* Your goal *
After removing every image, reproduce the data exactly as it appears.

* Data segment *
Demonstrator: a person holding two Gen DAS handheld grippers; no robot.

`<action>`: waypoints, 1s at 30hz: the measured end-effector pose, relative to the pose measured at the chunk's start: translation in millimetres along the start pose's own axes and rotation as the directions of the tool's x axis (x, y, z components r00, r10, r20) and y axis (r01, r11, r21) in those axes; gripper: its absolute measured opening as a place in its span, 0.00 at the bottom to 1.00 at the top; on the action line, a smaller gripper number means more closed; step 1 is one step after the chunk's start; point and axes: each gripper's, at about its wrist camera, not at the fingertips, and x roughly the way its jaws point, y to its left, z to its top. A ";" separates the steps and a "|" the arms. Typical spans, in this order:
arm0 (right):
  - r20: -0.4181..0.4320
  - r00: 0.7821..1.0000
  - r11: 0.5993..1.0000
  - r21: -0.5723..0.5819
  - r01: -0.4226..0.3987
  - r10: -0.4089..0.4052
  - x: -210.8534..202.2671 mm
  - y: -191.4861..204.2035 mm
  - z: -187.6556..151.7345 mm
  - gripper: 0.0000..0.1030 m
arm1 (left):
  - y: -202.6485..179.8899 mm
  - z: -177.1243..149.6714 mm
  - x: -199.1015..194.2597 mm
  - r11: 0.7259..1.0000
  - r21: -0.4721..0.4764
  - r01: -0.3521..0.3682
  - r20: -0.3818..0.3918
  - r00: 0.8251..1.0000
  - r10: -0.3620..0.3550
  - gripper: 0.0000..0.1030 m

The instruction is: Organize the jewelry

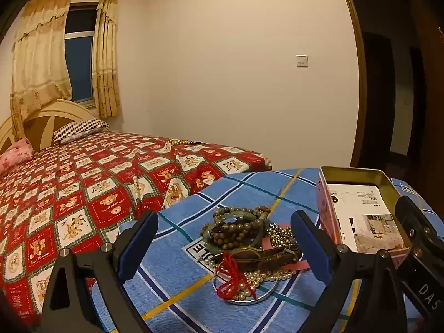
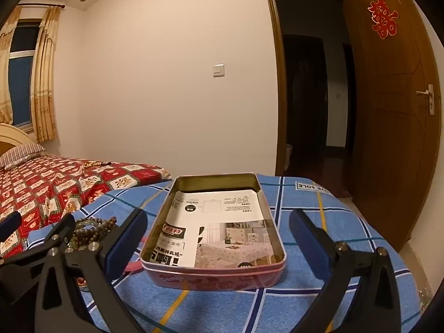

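Observation:
A heap of jewelry (image 1: 244, 247) lies on a blue checked cloth (image 1: 177, 285): brown bead bracelets (image 1: 236, 229), a green bangle (image 1: 241, 215), pearl strings, a red tassel (image 1: 231, 273), a brown strap and a silver ring. My left gripper (image 1: 224, 245) is open, its blue pads either side of the heap, just short of it. An open pink tin (image 2: 213, 273) lined with printed paper (image 2: 216, 222) stands to the right. My right gripper (image 2: 217, 238) is open, fingers either side of the tin. The beads show at the left (image 2: 91, 230) in the right wrist view.
A bed with a red bear-pattern quilt (image 1: 83, 194) lies to the left, with a string of beads (image 1: 180, 142) on its far edge. A dark open doorway (image 2: 310, 97) and a wooden door (image 2: 394, 111) stand behind the table on the right.

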 end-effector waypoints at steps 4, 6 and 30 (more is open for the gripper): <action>-0.009 1.000 1.000 -0.016 0.008 -0.008 0.3 0.3 0.0 1.00 | -7.3 -4.4 8.7 1.000 0.016 0.000 -0.037 0.999 0.001 0.94; -0.006 1.000 1.000 -0.021 0.010 -0.010 0.2 0.6 0.0 1.00 | -5.1 -2.7 10.2 1.000 0.006 0.010 -0.041 0.999 -0.009 0.94; -0.008 1.000 1.000 -0.002 0.016 -0.016 -1.0 -3.4 2.1 1.00 | 0.3 -1.2 8.4 1.000 0.002 0.022 -0.040 0.999 -0.022 0.94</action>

* Answer for this exercise *
Demonstrator: a person holding two Gen DAS handheld grippers; no robot.

`<action>`: waypoints, 1s at 30hz: the measured end-effector pose, relative to the pose measured at the chunk's start: translation in millimetres along the start pose's own axes and rotation as the directions of the tool's x axis (x, y, z components r00, r10, r20) and y axis (r01, r11, r21) in those axes; gripper: its absolute measured opening as a place in its span, 0.00 at the bottom to 1.00 at the top; on the action line, a smaller gripper number means more closed; step 1 is one step after the chunk's start; point and axes: each gripper's, at about its wrist camera, not at the fingertips, and x roughly the way its jaws point, y to its left, z to its top. A ";" separates the steps and a "|" the arms. Typical spans, in this order:
arm0 (right):
  - r20: -0.4181..0.4320
  - r00: 0.7821..1.0000
  - r11: 0.5993..1.0000
  - r21: -0.5723..0.5819
  - r01: -0.4226..0.3987
  - r10: -0.4089..0.4052
  - x: -210.8534..202.2671 mm
  - y: -191.4861..204.2035 mm
  - z: -187.6556..151.7345 mm
  - gripper: 0.0000..0.1030 m
arm1 (left):
  - y: -202.6485..179.8899 mm
  - z: -177.1243..149.6714 mm
  - x: -199.1015..194.2597 mm
  - r11: 0.7259..1.0000
  - r21: -0.4721..0.4764
  - r01: -0.3521..0.3682
  - r20: -0.3818..0.3918
  - r00: 0.8251..1.0000
  - r10: -0.3620..0.3550
  - gripper: 0.0000..0.1030 m

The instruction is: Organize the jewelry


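Observation:
A heap of jewelry (image 1: 244, 247) lies on a blue checked cloth (image 1: 177, 285): brown bead bracelets (image 1: 236, 229), a green bangle (image 1: 241, 215), pearl strings, a red tassel (image 1: 231, 273), a brown strap and a silver ring. My left gripper (image 1: 224, 245) is open, its blue pads either side of the heap, just short of it. An open pink tin (image 2: 213, 273) lined with printed paper (image 2: 216, 222) stands to the right. My right gripper (image 2: 217, 238) is open, fingers either side of the tin. The beads show at the left (image 2: 91, 230) in the right wrist view.
A bed with a red bear-pattern quilt (image 1: 83, 194) lies to the left, with a string of beads (image 1: 180, 142) on its far edge. A dark open doorway (image 2: 310, 97) and a wooden door (image 2: 394, 111) stand behind the table on the right.
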
 end-effector waypoints at steps 4, 6 and 30 (more is open for the gripper): <action>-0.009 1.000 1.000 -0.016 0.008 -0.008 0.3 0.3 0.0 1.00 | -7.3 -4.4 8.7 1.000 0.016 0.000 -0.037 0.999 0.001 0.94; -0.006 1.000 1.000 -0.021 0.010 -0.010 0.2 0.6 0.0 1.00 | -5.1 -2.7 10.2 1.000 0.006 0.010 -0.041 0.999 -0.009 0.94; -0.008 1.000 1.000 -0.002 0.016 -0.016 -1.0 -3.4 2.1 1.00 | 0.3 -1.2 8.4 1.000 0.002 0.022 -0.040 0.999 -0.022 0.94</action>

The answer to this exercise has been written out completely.